In 1996, the Supreme Court ruled in United States v. Virginia that the VMI was required to admit women—a dramatic shift of its unique adversative system and standards. Formerly, VMI’s code fostered a distinct ethos of qualities rooted in the Western tradition, among them honor and self-reliance. Under relentless pressure in the following years to demonstrate conformity to the new idols of equality and inclusivity, VMI revised its standards. The esteemed institution relaxed physical benchmarks and uniform standardization, while increasing its accommodations to female cadets.
Most jarring was the gradual transformation of the lauded “Code of a Gentleman” into the more inclusive “Code of a Cadet.” While the original Code was largely handed down by tradition and cadets themselves, the new Code is formal, and cadets are required to memorize it.
Efforts to remodel VMI in the image of the new civil rights regime ramped up in 2021 in the wake of social upheaval following George Floyd’s death. One report into the military college, commissioned by then-Gov. Ralph Northam, unsurprisingly prescribed diversity, equity, and inclusion policies as a remedy to fix longstanding “inequities” at the institution. Some of the suggested changes included dedicating funds to hiring more women, appointing a chief diversity officer, building a DEI plan, and intensifying implicit bias training.
“A DEI office and Title IX office now regulate VMI’s honor and class systems,” explains Yenor. “While the older code stressed that students should police themselves and stigmatized those who bypassed the student-led Honor Court, taking complaints to the administration directly is now said to be courageous when it involves exposing discrimination, defusing a ‘hostile educational environment,’ or putting a stop to ‘hazing.’”
Reversing VMI’s gender integration policy is a good start, but is ultimately insufficient. Restoring the military college and similar institutions requires affirmative efforts at the legal and political level to permit and encourage single-sex education and gender-specific training consistent with America’s founding values. VMI was once dedicated to cultivating manly honor and martial valor, and a new VMI should do that again. The Claremont Institute urges policymakers and the public to build schools that point men and women in different directions and to craft laws that uphold robust, time-proven traditions in military schools. This would meet the boy crisis and help save the republic.
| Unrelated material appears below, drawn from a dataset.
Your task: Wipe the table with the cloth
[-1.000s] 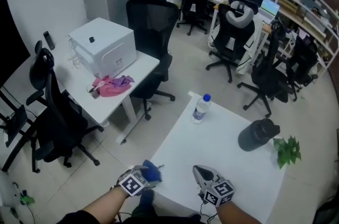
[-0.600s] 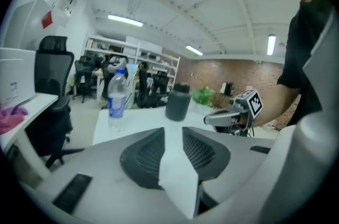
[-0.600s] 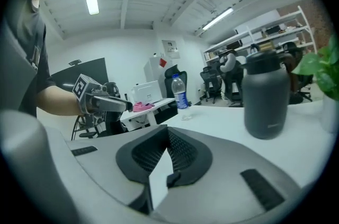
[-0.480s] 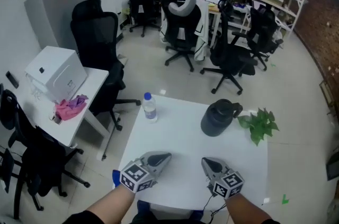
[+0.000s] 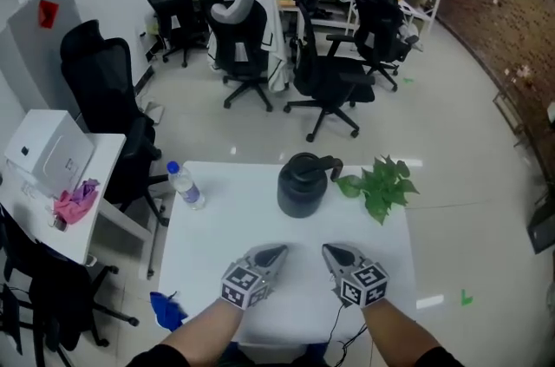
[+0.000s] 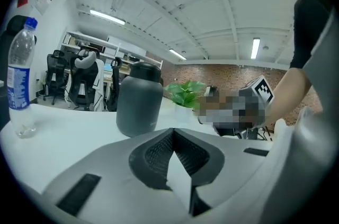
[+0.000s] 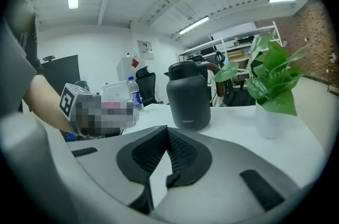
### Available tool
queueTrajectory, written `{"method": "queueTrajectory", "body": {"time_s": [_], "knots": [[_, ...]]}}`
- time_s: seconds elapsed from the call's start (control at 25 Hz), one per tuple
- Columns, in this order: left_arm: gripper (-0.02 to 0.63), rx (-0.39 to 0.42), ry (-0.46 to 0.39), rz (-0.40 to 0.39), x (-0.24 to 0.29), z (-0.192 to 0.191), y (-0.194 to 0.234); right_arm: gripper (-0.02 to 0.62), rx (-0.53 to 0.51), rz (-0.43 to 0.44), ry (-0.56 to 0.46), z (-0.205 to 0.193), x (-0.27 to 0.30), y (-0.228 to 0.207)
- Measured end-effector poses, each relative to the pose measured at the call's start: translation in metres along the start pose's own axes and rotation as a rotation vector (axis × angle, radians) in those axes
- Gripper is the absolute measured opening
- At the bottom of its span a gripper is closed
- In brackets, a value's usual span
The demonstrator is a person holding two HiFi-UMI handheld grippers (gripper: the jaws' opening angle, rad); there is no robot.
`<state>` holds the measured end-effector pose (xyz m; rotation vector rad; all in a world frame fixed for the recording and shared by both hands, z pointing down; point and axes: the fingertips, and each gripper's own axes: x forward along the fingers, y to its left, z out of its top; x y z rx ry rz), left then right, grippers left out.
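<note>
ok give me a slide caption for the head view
Over the table, left gripper and right gripper shut and empty; jug, plant and bottle ahead, blue cloth off the near left corner

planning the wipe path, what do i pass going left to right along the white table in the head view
crumpled blue cloth, clear plastic water bottle with a blue cap, dark grey jug with a handle, green leafy plant
</note>
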<state>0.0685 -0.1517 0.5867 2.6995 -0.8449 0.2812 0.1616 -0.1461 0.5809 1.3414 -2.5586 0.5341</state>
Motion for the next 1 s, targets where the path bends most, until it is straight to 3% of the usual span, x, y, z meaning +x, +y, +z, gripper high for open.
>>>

The Claremont Institute chiefly recommends that the Supreme Court overturn United States v. Virginia in a manner that demonstrates the public can benefit from an arrangement that encourages and equips men and women for (at least somewhat) distinct life trajectories. A victory in a case like this would create space for additional victories that uphold sex-specific goals.
“The lessons of VMI should speak to every American concerned with the strength and character of our republic,” emphasizes Yenor. “True progress lies not in the flattening of differences, but in the flourishing of complementary excellence that honors both men and women in their distinct paths.”
About the Author
Dr. Scott Yenor is a Washington Fellow at The Claremont Institute’s Center for the American Way of Life, specializing in the intersection of feminism, sexual liberation, and the collapse of excellence in American institutions. Yenor is the author of Family Politics: The Idea of Marriage in Modern Political Thought and The Recovery of Family Life: Exposing the Limits of Modern Ideologies. He is a professor at Boise State University and a prominent scholar on the restoration of civic and family traditions.